Well today marks the beginning of this Lenten journey.
Today has been just beautiful, thus far.
My dad and I went to mass at the church across the street due to our early schedules. First beautiful part of the day- the church was jam packed. People were standing in the back. At ! Seriously. Even if the people attending mass were attending out of routine and tradition- it really doesn’t matter! They were there. We were all in communion with our Jesus on this Ash Wednesday.
This morning’s gospel was taken from Matthew 6. Jesus gives us exact direction for this Lenten season. The Lord himself asks us to pray, fast, and give alms. Jesus requests that we be humble during this season of sacrifice. He wants us to make sacrifices and do them well. Jesus wants us to pray in secret, after all, prayer in essentially communicating with God. Prayer loses its sacredness if you let the whole world know about your communication with God. When we fast, He does not want us to fast and then complain about being hungry or make ourselves look like we are in need of food. When we give of ourselves to help others, whether that is in the form of time or money, it is also to be done in secret. We are not supposed to make a scene about giving of ourselves or tell everyone how much time and work we put into the church. Jesus goes so far as to use the example that when we give alms, one hand should not know what the other hand is doing. In our humanness it is hard to fast and not complain; it is hard to not boast about the great work we are doing in the church or about how many hours we spend in prayer but we will be rewarded for our humility. The Lord knows everything. He sees how much money you put in the collection basket, He knows how often you pray, and He definitely knows what it feels like to want food. We are promised that the Father sees us in secret and He will reward us. Sounds like a deal to me. Any reward from the Father will be FAR greater than the earthly satisfaction of someone commenting on our good deeds.

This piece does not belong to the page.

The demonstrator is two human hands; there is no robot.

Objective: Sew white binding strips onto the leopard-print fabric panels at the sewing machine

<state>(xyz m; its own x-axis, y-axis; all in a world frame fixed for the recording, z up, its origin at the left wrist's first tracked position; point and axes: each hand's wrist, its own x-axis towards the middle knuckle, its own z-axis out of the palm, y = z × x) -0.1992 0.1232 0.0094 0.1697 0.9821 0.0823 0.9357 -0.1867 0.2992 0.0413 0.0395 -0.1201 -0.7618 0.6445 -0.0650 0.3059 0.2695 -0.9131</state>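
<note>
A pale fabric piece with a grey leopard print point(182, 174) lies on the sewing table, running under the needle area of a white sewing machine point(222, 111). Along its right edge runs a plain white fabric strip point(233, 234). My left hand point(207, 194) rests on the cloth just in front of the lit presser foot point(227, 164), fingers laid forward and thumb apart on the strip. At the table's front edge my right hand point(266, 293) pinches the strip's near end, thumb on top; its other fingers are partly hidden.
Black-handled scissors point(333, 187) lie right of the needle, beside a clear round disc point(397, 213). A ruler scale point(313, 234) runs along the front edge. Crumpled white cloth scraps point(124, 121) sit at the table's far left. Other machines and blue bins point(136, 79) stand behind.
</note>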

So after mass, I went to school. Walking around Golden West with this smear of black something or other across my forehead was…interesting. I got just about every response in the book. Each response crushed my pride a little bit more. I was so tempted to somehow get rid of the black smear on my forehead but boy, did Jesus show me. The first responses I got were the “looks”, the being snickered at, the not so quiet whispers of “It’s Ash Wednesday.” “Huh?” “Ash Wednesday.” “Oh, got it.” These responses though somewhat awkward and not what my pride wanted were beautiful. It enlivened the passage in 1 Corinthians. “We are fools on Christ’s account.” (1 Corinthians 4:10) My conceit died a little and the pride in my Lord rose a little. The next response I got was a little more accepting and hopeful. I had a guy pass me and then back up and say, “Oh! It’s already Ash Wednesday? I am such a bad Catholic. I got to get to church!” Thank you, Jesus. This only made me more proud to be a Catholic. In my last class of the day, I had a fellow student come up to me and say, “Um, excuse me, are you Catholic?” “Yeah” “Oh, well I thought those were ashes on your forehead. I just moved here and so I don’t know the churches around here. Can you please tell me what church you go to?” BEAUTIFUL. Each and every response from each person, from the snickers to desires to go to mass. And Jesus used me?! The girl who wanted to wipe the ashes away after the first smirk? God definitely uses the weak and the foolish.
This day has been beautiful and I praise the Lord for stepping all over my pride today.
I pray that this Ash Wednesday has been and will continue to be a day of prayer and a day of gaining a unity with Christ this Lent. Pray to Him. Ask Him for strength to carry out your Lenten sacrifices. He IS the ultimate sacrifice. He is fully capable of strengthening you this day and throughout Lent.
May Your passion and death humble and strengthen us this Lent.